After the mid 1990’s, he used a playwright-director working style to create pretentious plots dissembled by blending different time periods, and presented the Kitsch and lifestyle of Taiwan’s popular folk culture. In the series Spring Autumn Pavilion, Dream of the Past Eva and Attachment to the Mundane World, he created retro yet modern montage style visual effects with pretentious models and gaudy materials (such as artificial flashy jewels and velvet). The feeling of absurdity created by these juxtapositions articulated the sadness and nostalgia of insignificant ordinary Taiwanese, and also demonstrated the over decorated Taiwanese taste and a flowing ambiguous sexual desire, which are his presentation of a general lifestyle in Taiwan and also his interpretation and mockery at social phenomena. After 2001 he started to develop the works such as United in Our Effort and Show the Mutual Concern of the People in the Same Boat, which continued to use the same gaudy symbols, but with an overlay of local religious culture. This meta-context regarded reincarnation and admonishments of Taoist mantras influenced by the immortal god Ji Gong. With this, Wu attempted to warn a generation with instructive dark humor, and also utilize Taiwan’s folk beliefs to expose and criticize the chaos in Taiwanese society and politics.

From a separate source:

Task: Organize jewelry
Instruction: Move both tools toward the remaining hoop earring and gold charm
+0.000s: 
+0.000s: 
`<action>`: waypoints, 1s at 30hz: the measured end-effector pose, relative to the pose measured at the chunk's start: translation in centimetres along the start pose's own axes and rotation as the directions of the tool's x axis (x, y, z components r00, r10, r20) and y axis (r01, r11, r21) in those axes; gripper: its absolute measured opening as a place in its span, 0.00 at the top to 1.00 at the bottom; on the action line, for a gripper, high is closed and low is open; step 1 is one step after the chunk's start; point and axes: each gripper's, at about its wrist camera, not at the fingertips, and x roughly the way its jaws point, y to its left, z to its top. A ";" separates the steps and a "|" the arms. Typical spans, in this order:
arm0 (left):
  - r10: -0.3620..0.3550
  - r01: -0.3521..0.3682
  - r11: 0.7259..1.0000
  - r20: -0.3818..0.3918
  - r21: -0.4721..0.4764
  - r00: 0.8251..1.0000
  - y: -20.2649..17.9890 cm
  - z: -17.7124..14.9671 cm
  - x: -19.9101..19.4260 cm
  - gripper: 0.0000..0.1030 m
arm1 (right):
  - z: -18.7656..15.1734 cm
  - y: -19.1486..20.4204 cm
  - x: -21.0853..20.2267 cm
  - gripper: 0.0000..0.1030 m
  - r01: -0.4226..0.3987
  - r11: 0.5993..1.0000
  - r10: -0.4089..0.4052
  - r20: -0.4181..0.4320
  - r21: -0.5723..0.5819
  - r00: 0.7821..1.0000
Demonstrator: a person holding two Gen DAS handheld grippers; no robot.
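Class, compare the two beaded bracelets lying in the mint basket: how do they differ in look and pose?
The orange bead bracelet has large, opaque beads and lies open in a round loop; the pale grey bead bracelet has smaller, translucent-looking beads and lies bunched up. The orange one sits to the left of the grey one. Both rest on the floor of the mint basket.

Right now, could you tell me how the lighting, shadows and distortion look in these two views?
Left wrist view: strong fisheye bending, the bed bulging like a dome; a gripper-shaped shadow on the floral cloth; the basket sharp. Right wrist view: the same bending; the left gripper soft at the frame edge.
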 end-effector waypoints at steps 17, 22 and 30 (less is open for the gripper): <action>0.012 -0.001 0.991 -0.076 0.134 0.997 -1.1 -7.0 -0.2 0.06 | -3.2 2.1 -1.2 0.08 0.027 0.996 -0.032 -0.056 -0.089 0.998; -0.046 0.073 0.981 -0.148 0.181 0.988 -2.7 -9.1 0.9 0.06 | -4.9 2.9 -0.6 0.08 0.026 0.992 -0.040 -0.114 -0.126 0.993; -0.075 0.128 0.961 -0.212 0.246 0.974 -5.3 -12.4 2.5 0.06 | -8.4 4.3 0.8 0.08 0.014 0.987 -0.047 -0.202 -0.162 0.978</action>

The 4 figures in this story are paddling in an animated manner while walking on stilts and ultimately drown in a boat race. This calamity that befalls them was actually predetermined by their actions in a previous life, as the sailors’ fate was sealed when they refused to release thirty-eight baby sharks still in the womb of a pregnant shark that they had killed. The artist intends, through these images and this plot, to expose bad intentions hidden in the human subconscious. By showing the peculiar destiny of each of these disabled individuals, this dark tale reflects the confusion of values and appearance of excessive behavior in contemporary Taiwanese society, and serves as a grave warning to the world.
WU Tien-Chang’s artistic career strongly echoes the historical and cultural trend in Taiwan – no matter it is in the aspect of the transformation of theme, the arrangement of the structure, or the use of materials. He is a politically sensitive artist full of the awareness of reality. Around the lift of Martial Law when the agitated Taiwanese society expressed their opinions through street protests and physical violence, Wu’s neo-expressionist painting adopted wild unrestrained symbols as a response to the contemporary trend and used the visual vocabulary which was filled with fear and victimized emotion to imply the collective wounds shared by the whole Taiwanese society historically, socially, politically, and culturally. His works incisively reflects the public’s unsolvable repression and trauma after experiencing the White Terror during the Martial Law period.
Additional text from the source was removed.